In “The Trouble With Heroes,” Kate Messner’s wonderful new novel in verse, 13-year-old Finn Connelly is in crisis. He’s trying to process the sudden loss of his distant, first-responder father: “When I think about Dad/I remember him gone —/off fighting fires,/rescuing everybody but us.” Because of incomplete schoolwork, he’s in danger of failing seventh grade. And now he’s facing vandalism charges after being caught on video kicking over the tombstone of the local legend Edna Grace Thomas — one of the first women to climb all 46 Adirondack High Peaks, and a longtime “corresponding secretary” for the Adirondack 46ers.

While Finn is at his lowest point, his main make-up assignment, ironically, is to draft a collection of poems about heroes.
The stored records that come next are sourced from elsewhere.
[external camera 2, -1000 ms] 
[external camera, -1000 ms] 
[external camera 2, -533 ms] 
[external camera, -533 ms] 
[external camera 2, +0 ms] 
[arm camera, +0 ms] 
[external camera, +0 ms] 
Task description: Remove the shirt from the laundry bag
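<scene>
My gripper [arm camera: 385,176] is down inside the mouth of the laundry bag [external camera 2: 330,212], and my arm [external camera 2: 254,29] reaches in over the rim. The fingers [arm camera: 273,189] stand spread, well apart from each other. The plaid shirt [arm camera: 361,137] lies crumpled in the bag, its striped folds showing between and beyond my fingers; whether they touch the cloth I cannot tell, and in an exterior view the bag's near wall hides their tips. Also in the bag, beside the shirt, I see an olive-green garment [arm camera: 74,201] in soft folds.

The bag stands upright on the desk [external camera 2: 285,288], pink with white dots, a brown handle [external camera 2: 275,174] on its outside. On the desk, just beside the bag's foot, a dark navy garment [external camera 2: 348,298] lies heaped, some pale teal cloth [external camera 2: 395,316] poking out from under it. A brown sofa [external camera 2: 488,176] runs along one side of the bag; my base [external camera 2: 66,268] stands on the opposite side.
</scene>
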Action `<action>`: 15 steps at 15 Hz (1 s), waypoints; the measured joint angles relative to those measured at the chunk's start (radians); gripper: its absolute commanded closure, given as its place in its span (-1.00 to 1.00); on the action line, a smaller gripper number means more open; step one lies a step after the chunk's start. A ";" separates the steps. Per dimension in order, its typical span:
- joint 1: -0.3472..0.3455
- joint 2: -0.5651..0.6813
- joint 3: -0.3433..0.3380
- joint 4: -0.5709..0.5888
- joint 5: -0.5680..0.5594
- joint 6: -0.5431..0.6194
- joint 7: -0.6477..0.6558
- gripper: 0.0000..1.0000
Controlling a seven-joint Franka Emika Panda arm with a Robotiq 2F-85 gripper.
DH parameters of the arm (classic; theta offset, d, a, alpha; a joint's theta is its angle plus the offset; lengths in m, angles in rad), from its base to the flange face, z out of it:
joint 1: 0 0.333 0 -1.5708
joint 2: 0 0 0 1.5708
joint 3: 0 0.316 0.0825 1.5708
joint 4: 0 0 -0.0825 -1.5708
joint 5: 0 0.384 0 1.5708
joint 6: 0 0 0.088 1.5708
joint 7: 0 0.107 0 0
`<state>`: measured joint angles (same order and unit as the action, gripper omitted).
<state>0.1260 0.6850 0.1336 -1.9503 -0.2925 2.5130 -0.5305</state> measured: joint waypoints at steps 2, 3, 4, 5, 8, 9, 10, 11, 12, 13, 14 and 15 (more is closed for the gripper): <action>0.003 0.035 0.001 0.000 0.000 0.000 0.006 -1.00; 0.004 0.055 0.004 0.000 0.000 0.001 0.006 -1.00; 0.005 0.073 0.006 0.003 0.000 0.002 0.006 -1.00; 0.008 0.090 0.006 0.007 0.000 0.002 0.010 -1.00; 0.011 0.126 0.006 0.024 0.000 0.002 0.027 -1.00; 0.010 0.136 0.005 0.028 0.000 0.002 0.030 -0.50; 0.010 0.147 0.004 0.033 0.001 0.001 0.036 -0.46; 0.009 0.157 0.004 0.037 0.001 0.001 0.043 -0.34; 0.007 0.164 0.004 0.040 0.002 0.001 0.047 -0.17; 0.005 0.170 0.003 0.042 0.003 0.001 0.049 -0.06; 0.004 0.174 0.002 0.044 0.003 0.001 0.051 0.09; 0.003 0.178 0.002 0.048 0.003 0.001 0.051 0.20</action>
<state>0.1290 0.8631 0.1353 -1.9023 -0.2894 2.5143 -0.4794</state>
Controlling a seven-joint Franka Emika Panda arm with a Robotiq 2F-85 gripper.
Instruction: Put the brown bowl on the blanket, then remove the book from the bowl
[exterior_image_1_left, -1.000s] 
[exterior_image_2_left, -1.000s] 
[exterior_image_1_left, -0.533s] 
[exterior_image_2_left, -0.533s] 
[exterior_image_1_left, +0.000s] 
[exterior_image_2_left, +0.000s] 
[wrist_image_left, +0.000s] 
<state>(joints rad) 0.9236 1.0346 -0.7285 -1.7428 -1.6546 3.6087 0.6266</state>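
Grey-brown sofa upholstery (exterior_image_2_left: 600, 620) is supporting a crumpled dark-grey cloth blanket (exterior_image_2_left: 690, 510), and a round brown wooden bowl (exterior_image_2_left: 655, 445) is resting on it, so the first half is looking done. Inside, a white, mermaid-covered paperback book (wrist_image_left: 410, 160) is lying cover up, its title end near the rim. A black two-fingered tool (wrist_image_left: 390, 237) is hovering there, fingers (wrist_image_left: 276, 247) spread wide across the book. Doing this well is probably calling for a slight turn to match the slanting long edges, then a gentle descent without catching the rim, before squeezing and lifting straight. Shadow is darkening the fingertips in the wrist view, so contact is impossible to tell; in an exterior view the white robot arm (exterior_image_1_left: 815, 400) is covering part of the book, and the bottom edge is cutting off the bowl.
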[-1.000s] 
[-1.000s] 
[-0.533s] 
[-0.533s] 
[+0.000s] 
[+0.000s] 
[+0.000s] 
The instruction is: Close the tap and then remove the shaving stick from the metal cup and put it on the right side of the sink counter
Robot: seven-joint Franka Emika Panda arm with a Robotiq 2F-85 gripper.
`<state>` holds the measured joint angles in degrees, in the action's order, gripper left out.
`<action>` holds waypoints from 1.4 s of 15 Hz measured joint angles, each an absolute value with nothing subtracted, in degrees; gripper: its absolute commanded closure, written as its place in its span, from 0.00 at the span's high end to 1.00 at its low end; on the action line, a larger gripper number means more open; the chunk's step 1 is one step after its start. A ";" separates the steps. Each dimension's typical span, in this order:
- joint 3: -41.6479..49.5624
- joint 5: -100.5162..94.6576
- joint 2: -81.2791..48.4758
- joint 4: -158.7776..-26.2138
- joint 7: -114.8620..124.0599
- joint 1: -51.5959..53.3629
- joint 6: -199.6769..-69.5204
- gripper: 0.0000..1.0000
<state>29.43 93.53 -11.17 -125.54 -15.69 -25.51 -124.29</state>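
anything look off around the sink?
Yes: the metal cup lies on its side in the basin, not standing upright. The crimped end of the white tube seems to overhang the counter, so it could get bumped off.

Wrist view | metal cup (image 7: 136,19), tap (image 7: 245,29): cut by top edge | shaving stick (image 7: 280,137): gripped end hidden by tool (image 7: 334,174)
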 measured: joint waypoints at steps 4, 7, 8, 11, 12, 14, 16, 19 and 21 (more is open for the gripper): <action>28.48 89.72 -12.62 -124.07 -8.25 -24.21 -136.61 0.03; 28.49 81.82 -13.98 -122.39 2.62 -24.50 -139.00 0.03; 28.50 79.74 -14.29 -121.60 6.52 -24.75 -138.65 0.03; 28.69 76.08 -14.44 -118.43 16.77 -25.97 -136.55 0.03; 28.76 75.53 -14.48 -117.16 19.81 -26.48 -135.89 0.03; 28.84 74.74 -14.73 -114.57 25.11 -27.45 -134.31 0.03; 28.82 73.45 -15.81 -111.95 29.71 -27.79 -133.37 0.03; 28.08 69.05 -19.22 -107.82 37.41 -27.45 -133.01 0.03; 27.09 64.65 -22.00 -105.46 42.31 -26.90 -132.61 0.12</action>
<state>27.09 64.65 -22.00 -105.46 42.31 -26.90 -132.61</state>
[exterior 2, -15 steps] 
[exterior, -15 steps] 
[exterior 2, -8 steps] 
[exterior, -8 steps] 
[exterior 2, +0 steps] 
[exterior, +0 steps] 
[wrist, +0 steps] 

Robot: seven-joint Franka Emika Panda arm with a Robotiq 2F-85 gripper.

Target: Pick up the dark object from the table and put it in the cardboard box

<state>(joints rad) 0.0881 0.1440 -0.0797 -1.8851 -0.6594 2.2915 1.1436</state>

His teacher even suggests he write about his father, who, more than 20 years earlier, on Sept. 11, was captured in an award-winning photo carrying a wounded survivor out of the World Trade Center’s North Tower. “Yeah./Maybe not,” Finn fires back in what he titles “Introductory Poem for the Stupid Poetry Project.” How can he write about his heroic father when he feels like such a disappointment?

But then he catches a break. Rather than press charges, Edna’s daughter offers Finn an alternative path to make things right. Over the course of the summer, he must fulfill the goal her mother hoped to achieve before she died: to summit those same 46 High Peaks again, with her dog, Seymour.

Finn kicks off a three-month journey of self-discovery that tests him both physically and emotionally. His initial hike is a bust. He doesn’t pack the right equipment. He wears the wrong footwear. He foolishly starts with the highest peak instead of getting his “mountain legs” on easier trails.

He learns his lesson the hard way: “Sometimes when you climb mountains/there are mountains in the way/and you have to climb those mountains/before you get to the mountain/you were trying to climb in the first place.” Gradually, Finn begins to embrace his summer of “climbing out of trouble.”

One of the most satisfying through lines in the book follows the often touching interactions he has with a small rotation of “trail nannies.”“The Trouble With Heroes” is a timely, enduring story that reminds us that even the toughest fathers carry emotions worth sharing. What a gift it would be if more boys, and more young people in general, had access to our vulnerability.